> _PROBLEM TO WORK ON_:
Set down exactly the lines below between the line holding "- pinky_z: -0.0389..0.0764" and the line holding "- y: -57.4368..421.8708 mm", inclusive; no other line belongs in the answer.

________________________________________

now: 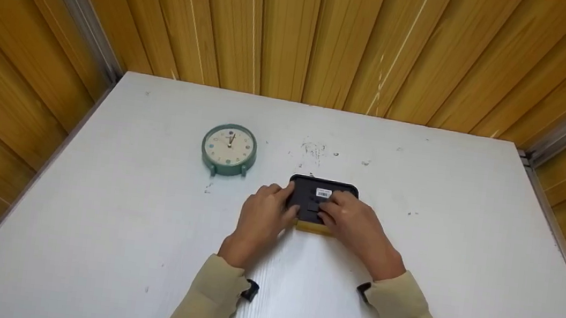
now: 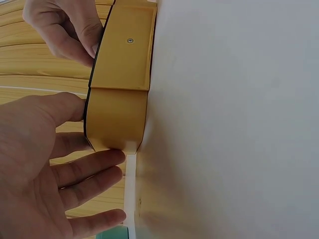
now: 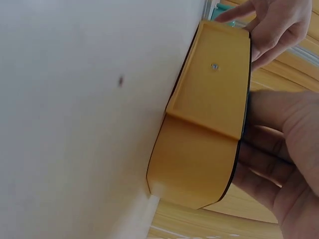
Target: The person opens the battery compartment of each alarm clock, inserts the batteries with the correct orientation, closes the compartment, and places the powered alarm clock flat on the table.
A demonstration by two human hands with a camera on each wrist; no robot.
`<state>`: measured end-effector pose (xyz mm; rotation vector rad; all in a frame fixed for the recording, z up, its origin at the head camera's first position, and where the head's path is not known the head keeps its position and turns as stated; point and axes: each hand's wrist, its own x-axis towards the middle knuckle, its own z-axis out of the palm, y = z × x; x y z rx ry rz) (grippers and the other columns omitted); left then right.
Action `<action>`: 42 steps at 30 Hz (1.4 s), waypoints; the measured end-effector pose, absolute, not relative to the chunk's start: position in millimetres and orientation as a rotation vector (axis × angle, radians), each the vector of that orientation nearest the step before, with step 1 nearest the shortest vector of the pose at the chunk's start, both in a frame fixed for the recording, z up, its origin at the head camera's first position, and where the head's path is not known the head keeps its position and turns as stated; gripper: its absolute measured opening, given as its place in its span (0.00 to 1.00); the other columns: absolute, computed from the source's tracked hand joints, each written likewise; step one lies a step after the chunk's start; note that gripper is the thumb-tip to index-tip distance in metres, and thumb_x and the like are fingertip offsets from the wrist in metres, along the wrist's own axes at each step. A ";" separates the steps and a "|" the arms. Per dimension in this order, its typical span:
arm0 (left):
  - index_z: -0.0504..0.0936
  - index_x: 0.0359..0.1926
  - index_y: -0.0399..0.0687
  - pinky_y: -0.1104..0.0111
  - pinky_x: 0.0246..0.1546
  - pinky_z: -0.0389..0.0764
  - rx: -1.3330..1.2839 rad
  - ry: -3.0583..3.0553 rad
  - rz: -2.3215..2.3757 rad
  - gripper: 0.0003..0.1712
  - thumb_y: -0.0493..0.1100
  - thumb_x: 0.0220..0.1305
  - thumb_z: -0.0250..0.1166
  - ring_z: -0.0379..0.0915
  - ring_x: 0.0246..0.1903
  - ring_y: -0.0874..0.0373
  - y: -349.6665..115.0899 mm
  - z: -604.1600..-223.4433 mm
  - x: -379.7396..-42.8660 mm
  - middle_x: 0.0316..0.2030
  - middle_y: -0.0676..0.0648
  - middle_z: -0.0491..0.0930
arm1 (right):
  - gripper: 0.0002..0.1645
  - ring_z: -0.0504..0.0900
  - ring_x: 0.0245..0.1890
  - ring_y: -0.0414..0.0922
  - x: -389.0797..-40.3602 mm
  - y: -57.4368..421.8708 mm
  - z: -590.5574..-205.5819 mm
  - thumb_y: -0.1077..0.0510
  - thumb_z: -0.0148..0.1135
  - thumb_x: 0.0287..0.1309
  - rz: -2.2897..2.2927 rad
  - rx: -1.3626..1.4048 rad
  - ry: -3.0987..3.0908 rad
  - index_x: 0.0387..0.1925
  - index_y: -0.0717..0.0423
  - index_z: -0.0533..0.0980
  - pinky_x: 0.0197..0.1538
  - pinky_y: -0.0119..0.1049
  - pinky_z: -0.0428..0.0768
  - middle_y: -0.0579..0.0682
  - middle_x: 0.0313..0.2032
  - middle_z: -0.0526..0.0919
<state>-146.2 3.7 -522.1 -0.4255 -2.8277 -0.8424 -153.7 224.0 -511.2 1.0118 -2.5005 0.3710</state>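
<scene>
A yellow case (image 1: 313, 228) with a rounded rectangular outline lies on the table, its dark back panel (image 1: 303, 191) facing up. On the panel are a white barcode label (image 1: 323, 192) and small round knobs. My left hand (image 1: 263, 213) holds the case by its left end, thumb over the panel and other fingers spread along the side in the left wrist view. With curled fingers, my right hand (image 1: 360, 230) pinches at a small dark square cover (image 1: 313, 206) mid-panel; its fingertips partly hide the contact. A screw (image 3: 214, 66) shows on the case's near side.
A round green clock (image 1: 229, 147) with a cream dial and two short feet stands to the left, beyond my left hand. The white table (image 1: 145, 228) has scattered dark marks. Wood-patterned walls (image 1: 288, 30) rise behind and beside it.
</scene>
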 end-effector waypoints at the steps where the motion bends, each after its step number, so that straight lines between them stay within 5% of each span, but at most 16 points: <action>1: 0.79 0.71 0.42 0.52 0.50 0.82 -0.432 -2.822 -0.831 0.29 0.51 0.76 0.68 0.81 0.51 0.45 3.9 -522.3 -146.1 0.53 0.41 0.85 | 0.08 0.81 0.34 0.49 -155.0 225.4 -511.4 0.64 0.81 0.55 0.380 1.028 -2.488 0.36 0.61 0.89 0.38 0.42 0.86 0.51 0.33 0.80; 26: 0.80 0.70 0.42 0.52 0.49 0.82 -0.450 -2.808 -0.808 0.29 0.51 0.75 0.68 0.81 0.48 0.45 2.3 -523.3 -148.1 0.51 0.41 0.85 | 0.09 0.84 0.37 0.48 -162.0 231.7 -512.9 0.71 0.78 0.52 0.461 1.183 -2.405 0.37 0.63 0.90 0.40 0.41 0.87 0.53 0.35 0.82; 42: 0.78 0.72 0.43 0.52 0.52 0.81 -0.445 -2.846 -0.829 0.30 0.52 0.77 0.67 0.81 0.53 0.46 2.7 -520.8 -146.3 0.55 0.41 0.84 | 0.05 0.83 0.44 0.50 -153.9 226.6 -502.1 0.62 0.79 0.59 0.560 0.916 -2.679 0.37 0.57 0.89 0.48 0.48 0.86 0.50 0.39 0.83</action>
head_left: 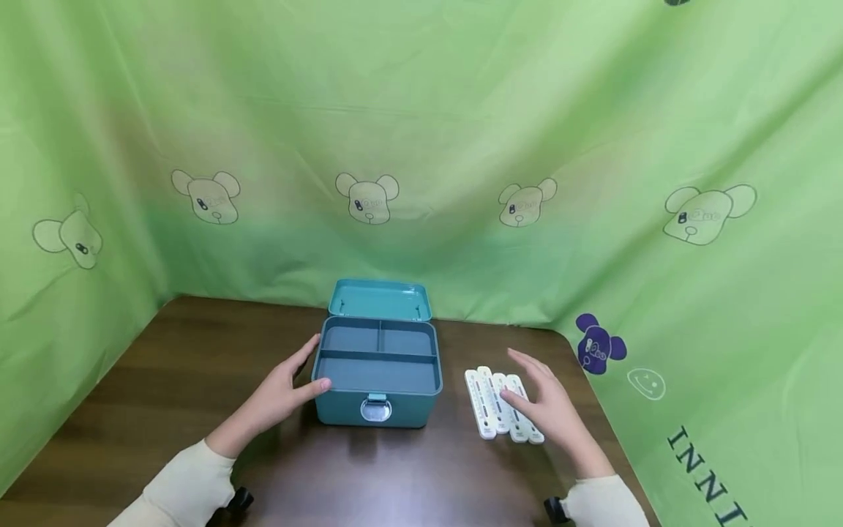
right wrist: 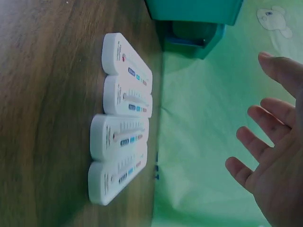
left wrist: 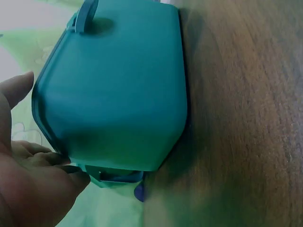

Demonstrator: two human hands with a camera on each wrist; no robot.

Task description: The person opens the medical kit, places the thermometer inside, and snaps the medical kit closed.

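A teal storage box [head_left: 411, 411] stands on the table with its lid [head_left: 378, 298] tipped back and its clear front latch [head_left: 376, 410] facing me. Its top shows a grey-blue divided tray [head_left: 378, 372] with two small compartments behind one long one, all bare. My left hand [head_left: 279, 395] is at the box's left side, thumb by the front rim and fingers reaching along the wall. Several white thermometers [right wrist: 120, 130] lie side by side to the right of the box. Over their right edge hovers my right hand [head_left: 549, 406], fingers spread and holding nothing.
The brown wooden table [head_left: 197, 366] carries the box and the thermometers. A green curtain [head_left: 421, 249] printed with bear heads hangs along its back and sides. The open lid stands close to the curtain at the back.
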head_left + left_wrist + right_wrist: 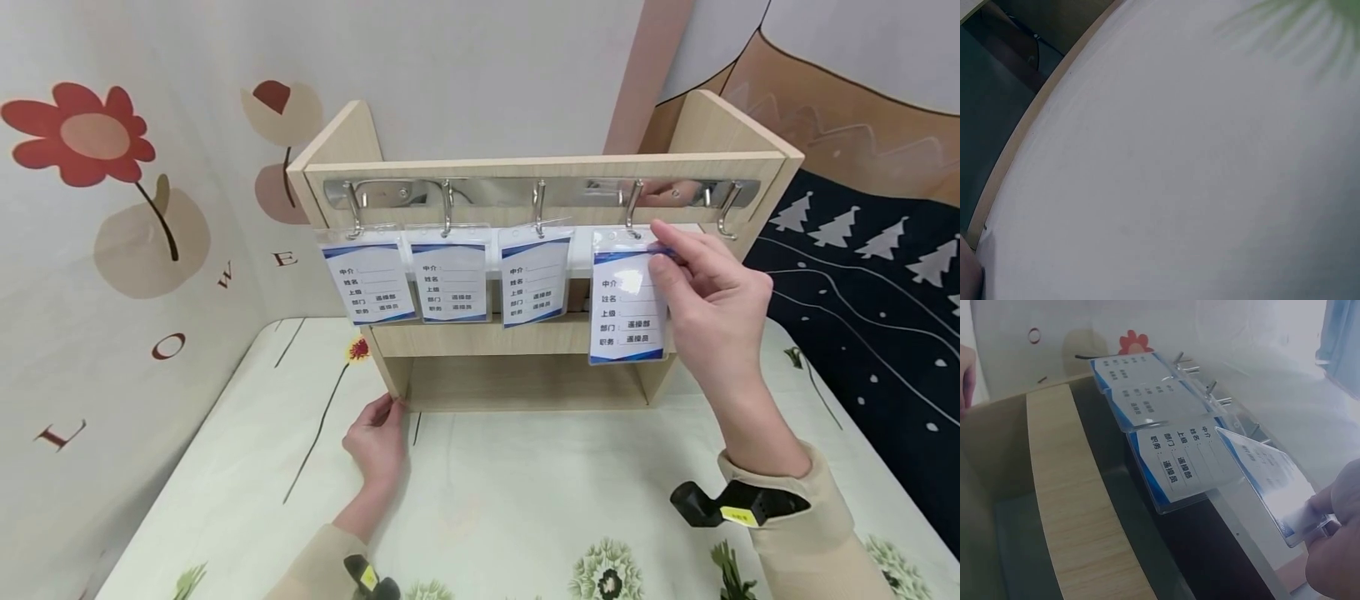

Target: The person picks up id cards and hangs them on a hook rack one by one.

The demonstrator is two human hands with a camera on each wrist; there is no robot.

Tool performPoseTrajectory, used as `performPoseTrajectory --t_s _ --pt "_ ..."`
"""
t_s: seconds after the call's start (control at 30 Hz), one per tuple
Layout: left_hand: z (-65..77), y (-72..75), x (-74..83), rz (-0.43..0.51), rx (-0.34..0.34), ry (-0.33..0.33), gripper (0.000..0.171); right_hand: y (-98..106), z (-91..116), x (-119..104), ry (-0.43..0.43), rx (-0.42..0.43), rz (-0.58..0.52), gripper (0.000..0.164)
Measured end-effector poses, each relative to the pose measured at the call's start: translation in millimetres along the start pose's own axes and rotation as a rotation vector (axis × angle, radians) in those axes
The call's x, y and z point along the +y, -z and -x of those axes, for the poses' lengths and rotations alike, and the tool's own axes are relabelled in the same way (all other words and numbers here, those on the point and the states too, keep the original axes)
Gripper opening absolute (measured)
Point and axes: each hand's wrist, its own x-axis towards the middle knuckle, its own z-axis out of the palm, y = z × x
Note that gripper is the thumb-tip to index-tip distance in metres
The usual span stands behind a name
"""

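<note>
My right hand point(716, 296) pinches a clear-sleeved name badge point(628, 308) with blue bands by its upper right edge. The badge's top lies at the fourth hook point(634, 204); whether the hook passes through its hole I cannot tell. In the right wrist view this badge point(1269, 481) is tilted between thumb and fingers. Three similar badges, the left point(370, 283), the second point(450, 282) and the third point(534, 279), hang from the other hooks. At the lower left corner of the wooden shelf point(480, 340), my left hand point(377, 442) holds the side panel's edge with curled fingers.
A metal hook rail point(495, 192) runs along the shelf's upper board, and its rightmost hook point(727, 212) carries no badge. The shelf stands on a table with a flower-print cloth point(517, 483). Printed curtains point(202, 108) close off the back and sides.
</note>
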Motion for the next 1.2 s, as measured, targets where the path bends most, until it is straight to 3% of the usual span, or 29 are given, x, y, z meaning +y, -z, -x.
performPoseTrajectory --t_s 0.23,0.5,1.2 --pt "-0.2 0.7 0.5 -0.010 0.002 -0.009 0.016 -1 -2 5 0.042 -0.002 -0.041 0.037" --pt "-1.0 1.6 1.7 -0.020 0.002 -0.019 0.017 -4 -4 19 0.174 0.017 -0.074 0.038" --pt "0.9 1.5 2.9 0.005 -0.013 0.000 0.017 -14 -4 32 0.161 0.104 -0.016 0.035"
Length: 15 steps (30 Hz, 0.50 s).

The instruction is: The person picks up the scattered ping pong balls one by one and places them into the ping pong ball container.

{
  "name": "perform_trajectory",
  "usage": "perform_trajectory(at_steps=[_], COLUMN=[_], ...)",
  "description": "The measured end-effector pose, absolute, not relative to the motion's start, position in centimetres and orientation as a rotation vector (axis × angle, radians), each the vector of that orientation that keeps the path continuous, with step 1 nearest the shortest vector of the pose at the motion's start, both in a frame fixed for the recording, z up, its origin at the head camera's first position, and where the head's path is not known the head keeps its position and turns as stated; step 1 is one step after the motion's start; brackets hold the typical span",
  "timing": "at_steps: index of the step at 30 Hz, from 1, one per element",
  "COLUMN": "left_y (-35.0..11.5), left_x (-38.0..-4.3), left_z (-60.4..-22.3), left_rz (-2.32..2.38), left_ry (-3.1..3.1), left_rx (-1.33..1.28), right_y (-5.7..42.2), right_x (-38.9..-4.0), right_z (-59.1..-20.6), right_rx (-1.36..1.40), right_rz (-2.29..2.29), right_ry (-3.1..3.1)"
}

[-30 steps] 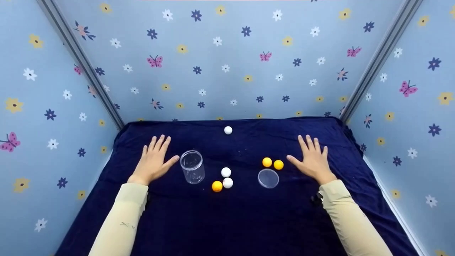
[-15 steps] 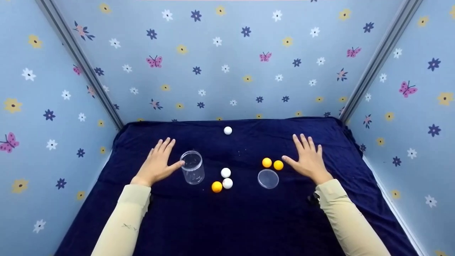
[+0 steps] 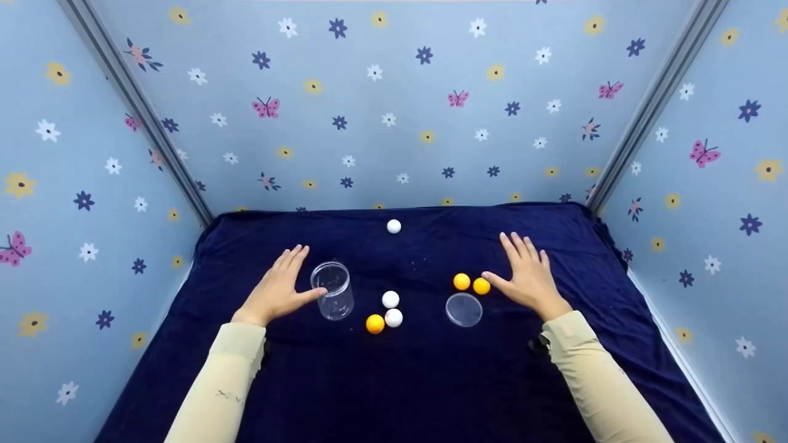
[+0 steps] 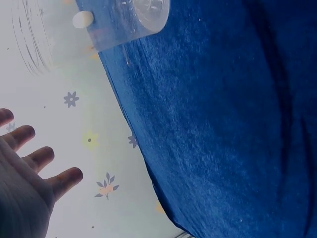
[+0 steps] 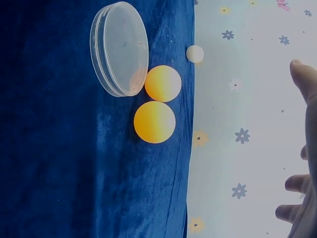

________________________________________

> _FINISHED TASK_:
  - pinky_z: -0.0389..0.0764
  - rx: -1.3330..1.2839 rad
  - ry: -3.0583..3.0553 rad
  - rz: -2.3215..2.3757 rad
  - gripper: 0.0003..0.1712
  - thumb_y: -0.0493..0.1100
  - thumb_x: 0.0220..0.1305
  - thumb_z: -0.0250..0.1166
  - ring_z: -0.0379..0.0915
  - ring_x: 0.0246..0.1903
  - ring_y: -0.0874..0.0373
  - y: -349.6665..115.0899 mm
  - z: -604.1600..-223.4433 mm
  - x: -379.7396..-42.8660 mm
  - middle_x: 0.0316..0.2030
  - middle_y: -0.0676..0.0648
  - middle_z: -0.0491..0.0930
arm1 (right):
  - gripper: 0.0002..0.1645
  - ring_z: -0.0504..0.0900
  - ring_x: 0.0245..0.1890
  - ring_y: -0.0414..0.0922
  - x: -389.0797..-40.3602 mm
  - y: -57.4368..421.8708 mm

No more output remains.